- [Work required]: Output range, inclusive: from the line containing "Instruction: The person" to the line containing "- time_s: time". Restate those lines from the data below word for word and only those.

- [The data]:

....................

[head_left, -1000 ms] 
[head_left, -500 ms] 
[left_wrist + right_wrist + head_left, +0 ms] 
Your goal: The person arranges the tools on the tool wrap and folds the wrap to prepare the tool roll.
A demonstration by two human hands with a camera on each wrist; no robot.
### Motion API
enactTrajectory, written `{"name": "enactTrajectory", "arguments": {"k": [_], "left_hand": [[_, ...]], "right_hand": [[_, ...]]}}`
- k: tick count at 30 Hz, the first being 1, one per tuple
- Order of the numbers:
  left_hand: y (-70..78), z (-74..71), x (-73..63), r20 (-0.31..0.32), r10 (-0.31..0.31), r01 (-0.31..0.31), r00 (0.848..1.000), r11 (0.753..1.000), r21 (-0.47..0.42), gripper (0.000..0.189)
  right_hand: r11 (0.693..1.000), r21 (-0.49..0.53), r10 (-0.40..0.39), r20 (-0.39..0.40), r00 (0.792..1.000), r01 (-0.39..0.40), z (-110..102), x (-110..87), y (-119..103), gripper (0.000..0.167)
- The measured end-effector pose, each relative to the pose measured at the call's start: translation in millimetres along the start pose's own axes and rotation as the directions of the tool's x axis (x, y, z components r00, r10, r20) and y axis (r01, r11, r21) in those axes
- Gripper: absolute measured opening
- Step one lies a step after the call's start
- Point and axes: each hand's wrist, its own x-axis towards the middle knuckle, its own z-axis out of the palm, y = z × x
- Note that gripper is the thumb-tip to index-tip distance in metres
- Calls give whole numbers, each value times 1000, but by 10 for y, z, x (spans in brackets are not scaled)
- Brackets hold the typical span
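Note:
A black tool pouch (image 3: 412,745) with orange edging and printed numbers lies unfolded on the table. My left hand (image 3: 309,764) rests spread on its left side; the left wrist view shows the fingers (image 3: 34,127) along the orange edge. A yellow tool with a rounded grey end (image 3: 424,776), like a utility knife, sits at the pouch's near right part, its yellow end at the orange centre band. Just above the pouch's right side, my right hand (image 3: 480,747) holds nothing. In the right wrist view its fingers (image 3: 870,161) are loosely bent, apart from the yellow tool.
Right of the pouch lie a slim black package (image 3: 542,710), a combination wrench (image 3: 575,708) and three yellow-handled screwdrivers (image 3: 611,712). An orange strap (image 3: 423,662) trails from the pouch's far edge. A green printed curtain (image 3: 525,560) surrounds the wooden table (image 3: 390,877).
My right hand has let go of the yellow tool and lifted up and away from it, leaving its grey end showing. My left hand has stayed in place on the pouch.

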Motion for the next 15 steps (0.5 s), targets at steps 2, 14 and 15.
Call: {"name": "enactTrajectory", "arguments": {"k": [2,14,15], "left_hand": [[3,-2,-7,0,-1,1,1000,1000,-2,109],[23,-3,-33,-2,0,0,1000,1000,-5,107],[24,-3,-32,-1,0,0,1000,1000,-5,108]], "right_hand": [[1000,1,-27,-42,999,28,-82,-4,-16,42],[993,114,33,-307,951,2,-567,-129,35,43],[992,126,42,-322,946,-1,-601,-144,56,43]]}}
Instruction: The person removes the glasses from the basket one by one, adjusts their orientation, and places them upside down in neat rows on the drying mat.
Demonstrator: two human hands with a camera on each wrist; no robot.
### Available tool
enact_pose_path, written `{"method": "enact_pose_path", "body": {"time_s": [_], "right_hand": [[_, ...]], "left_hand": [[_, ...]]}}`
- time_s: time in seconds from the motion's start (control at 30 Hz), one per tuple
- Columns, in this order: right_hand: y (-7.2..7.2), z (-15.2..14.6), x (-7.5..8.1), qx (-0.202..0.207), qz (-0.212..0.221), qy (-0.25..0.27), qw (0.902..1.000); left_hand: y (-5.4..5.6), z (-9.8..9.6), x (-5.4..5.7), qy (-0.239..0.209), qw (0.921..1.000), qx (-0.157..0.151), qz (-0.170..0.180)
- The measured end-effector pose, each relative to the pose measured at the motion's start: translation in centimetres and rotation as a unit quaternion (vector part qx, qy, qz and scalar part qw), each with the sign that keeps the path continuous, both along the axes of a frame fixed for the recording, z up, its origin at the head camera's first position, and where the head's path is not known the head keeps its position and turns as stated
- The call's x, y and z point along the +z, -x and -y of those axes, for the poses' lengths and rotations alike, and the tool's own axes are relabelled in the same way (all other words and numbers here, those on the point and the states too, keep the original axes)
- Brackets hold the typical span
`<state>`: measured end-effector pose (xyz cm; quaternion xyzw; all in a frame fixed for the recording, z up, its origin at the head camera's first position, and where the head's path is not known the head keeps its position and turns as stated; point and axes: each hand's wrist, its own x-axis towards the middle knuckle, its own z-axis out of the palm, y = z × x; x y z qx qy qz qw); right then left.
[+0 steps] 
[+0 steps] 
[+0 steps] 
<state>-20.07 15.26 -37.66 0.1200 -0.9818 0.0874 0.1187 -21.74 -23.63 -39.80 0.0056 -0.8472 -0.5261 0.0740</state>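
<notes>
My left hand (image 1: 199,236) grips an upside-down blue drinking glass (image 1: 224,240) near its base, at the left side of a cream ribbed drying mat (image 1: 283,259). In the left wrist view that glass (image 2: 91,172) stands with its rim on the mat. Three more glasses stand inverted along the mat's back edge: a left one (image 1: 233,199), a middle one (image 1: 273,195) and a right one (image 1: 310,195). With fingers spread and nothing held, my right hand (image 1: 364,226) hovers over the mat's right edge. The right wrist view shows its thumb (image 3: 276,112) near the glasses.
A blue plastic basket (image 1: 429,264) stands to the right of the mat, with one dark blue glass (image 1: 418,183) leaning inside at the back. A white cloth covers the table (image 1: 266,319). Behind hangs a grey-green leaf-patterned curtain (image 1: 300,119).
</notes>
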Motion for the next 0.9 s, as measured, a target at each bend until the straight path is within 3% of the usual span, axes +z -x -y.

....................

- [Solution to this exercise]:
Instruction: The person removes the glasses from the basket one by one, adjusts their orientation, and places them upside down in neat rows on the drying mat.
Demonstrator: two human hands with a camera on each wrist; no robot.
### Available tool
enact_pose_path, written `{"method": "enact_pose_path", "body": {"time_s": [_], "right_hand": [[_, ...]], "left_hand": [[_, ...]]}}`
- time_s: time in seconds from the motion's start (control at 30 Hz), one per tuple

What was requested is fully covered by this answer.